Dataset records:
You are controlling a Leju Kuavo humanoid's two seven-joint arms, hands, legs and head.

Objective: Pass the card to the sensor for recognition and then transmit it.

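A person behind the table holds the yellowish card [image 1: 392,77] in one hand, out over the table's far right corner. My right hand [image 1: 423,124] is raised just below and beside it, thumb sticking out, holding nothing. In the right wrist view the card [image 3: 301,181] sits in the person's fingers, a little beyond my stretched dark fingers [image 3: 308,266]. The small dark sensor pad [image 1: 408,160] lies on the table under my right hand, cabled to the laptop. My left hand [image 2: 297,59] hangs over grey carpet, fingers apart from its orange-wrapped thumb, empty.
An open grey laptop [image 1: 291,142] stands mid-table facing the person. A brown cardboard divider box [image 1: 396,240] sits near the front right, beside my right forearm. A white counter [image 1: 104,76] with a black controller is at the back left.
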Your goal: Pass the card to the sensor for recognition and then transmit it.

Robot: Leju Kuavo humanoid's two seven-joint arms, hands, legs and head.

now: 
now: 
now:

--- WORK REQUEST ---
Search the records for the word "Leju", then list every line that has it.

--- TASK OUTPUT ---
You are controlling a Leju Kuavo humanoid's two seven-joint arms, hands, legs and head.
Robot: Leju Kuavo humanoid's two seven-joint arms, hands, legs and head.

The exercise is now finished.